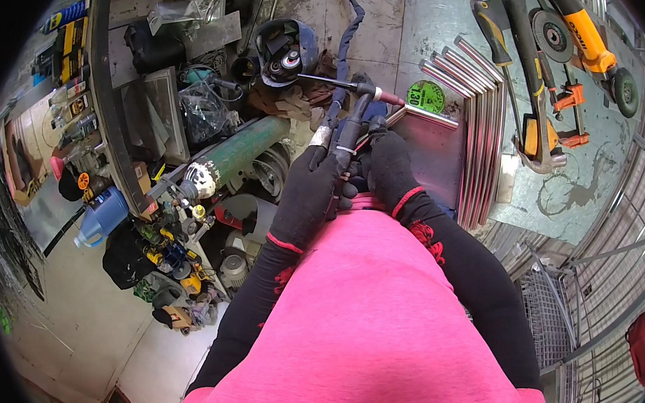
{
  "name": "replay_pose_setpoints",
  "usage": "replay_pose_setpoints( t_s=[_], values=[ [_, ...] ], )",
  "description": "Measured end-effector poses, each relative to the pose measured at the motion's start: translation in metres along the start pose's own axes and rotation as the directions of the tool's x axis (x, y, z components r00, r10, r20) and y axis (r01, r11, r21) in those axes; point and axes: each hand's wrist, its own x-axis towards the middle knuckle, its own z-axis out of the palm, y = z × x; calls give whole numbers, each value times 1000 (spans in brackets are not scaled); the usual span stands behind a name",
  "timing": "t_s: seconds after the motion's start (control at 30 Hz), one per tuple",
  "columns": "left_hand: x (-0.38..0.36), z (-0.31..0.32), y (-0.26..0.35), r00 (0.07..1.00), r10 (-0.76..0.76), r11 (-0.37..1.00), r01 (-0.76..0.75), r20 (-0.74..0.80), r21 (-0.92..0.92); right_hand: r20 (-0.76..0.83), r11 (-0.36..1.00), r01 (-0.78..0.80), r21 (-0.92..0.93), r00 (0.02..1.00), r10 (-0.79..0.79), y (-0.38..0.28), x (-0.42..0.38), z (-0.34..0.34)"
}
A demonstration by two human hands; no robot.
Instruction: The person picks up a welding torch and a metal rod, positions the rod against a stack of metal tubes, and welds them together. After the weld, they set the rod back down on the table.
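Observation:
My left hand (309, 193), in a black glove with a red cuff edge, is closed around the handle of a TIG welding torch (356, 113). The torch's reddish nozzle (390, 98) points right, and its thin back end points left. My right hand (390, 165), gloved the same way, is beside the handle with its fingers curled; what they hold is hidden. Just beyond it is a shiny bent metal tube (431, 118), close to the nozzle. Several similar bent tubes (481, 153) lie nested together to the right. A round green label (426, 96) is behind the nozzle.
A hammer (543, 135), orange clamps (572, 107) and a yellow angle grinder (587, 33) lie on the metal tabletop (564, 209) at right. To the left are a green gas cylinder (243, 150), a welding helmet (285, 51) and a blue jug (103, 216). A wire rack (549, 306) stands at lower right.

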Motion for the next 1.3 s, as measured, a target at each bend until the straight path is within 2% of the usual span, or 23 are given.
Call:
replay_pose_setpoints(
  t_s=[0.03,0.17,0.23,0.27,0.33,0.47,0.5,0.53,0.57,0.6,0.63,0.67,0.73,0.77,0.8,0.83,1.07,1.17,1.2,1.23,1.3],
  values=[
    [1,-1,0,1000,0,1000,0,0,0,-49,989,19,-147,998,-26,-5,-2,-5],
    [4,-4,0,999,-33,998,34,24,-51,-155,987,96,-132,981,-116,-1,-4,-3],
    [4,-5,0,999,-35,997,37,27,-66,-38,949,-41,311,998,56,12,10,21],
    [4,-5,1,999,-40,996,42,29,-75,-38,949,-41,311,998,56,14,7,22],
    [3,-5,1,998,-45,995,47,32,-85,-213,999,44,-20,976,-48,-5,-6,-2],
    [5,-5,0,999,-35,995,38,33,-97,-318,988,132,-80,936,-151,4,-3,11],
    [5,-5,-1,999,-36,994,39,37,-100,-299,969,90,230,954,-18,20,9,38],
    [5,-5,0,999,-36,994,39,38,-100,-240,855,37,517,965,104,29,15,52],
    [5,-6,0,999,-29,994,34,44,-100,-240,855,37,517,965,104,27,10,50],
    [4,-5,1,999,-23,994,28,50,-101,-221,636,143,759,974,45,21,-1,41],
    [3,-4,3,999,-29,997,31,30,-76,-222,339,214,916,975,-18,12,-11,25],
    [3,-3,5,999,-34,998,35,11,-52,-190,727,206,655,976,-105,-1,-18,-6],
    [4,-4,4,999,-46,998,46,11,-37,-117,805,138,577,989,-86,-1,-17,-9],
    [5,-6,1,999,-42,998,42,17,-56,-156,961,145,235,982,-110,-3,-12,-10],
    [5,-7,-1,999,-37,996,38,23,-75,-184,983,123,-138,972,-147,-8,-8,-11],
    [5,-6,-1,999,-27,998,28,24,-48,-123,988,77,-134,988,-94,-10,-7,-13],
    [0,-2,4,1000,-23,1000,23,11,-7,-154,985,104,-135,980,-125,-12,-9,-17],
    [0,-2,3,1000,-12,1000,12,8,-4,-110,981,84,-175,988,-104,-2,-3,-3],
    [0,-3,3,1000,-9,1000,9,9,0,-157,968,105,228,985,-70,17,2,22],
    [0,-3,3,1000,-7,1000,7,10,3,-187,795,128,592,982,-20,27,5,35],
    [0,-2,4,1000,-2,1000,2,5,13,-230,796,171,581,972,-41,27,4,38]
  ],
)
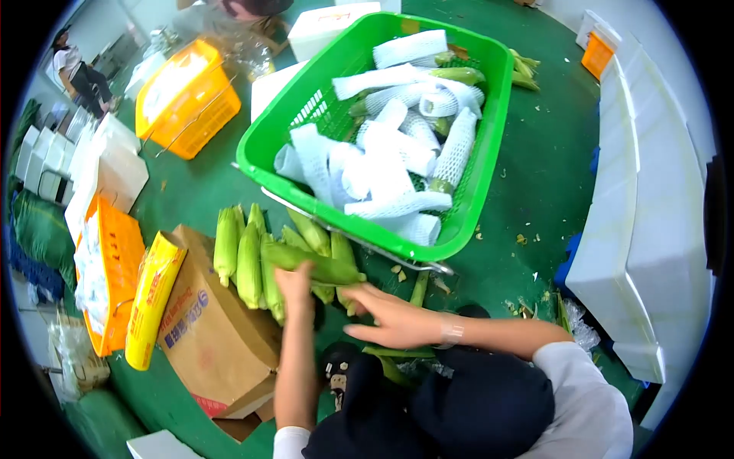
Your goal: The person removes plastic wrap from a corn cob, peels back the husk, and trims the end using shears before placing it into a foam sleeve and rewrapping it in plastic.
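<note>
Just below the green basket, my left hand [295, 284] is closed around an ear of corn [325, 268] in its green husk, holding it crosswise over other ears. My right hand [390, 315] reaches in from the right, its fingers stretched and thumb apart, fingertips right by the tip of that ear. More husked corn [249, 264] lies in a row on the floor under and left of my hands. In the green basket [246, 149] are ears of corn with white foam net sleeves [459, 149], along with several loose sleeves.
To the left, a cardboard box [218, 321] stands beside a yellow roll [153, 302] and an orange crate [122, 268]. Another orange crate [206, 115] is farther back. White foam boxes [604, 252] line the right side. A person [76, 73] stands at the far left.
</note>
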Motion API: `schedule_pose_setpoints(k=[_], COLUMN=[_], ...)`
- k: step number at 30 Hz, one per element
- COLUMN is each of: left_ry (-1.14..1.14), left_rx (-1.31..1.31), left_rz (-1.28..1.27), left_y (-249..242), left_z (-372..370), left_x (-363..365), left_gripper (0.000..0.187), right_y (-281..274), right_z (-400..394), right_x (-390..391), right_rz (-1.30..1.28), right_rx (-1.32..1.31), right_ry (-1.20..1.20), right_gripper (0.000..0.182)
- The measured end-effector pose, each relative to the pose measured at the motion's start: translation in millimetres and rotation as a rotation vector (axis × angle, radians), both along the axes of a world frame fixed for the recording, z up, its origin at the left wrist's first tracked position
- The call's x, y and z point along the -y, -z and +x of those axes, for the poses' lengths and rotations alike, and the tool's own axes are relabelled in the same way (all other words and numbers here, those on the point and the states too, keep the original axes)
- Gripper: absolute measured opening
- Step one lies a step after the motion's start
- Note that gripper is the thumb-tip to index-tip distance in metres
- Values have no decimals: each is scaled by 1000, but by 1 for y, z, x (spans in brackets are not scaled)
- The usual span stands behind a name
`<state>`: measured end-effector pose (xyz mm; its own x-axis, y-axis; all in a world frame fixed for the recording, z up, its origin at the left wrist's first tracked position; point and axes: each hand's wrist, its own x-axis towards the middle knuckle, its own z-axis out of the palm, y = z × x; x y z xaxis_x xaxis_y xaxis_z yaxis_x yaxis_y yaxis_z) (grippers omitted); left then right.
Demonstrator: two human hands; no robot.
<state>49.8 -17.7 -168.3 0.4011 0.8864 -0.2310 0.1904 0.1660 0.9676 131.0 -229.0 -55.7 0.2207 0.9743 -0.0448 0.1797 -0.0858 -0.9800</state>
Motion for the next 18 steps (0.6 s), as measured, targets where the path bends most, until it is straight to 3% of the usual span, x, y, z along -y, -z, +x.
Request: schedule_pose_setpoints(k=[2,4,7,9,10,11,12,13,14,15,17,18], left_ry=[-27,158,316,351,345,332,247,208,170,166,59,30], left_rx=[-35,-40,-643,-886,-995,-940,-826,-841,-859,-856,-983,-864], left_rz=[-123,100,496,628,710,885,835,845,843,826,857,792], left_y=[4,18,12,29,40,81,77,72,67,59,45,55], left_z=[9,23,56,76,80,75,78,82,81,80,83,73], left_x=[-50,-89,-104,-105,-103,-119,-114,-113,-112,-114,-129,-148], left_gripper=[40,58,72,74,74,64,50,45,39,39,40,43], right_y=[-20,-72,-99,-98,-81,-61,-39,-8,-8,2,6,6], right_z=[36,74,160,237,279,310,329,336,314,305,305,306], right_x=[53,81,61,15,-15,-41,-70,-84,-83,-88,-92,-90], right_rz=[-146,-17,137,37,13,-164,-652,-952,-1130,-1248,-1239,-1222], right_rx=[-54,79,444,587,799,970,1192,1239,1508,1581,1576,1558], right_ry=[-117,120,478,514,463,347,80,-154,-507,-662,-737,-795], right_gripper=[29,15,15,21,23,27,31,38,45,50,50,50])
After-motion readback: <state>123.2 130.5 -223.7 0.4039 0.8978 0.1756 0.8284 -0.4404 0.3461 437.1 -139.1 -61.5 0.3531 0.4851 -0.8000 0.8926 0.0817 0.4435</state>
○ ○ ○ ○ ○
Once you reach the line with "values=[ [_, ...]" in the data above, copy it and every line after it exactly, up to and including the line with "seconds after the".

- [Finished task]
  "usage": "replay_pose_setpoints( t_s=[_], values=[ [_, ...] ], )",
  "description": "Measured end-effector poses, each relative to the pose measured at the motion's start: translation in metres along the start pose's own axes and rotation as the directions of the tool's x axis (x, y, z components r00, r10, r20) and y axis (r01, r11, r21) in those axes; point and axes: each hand's wrist, its own x-axis towards the middle knuckle, its own z-axis out of the palm, y = z × x; calls give whole numbers, each value times 1000 (spans in brackets are not scaled); the usual span stands behind a name",
  "timing": "t_s: seconds after the motion's start (control at 30 Hz), one per tuple",

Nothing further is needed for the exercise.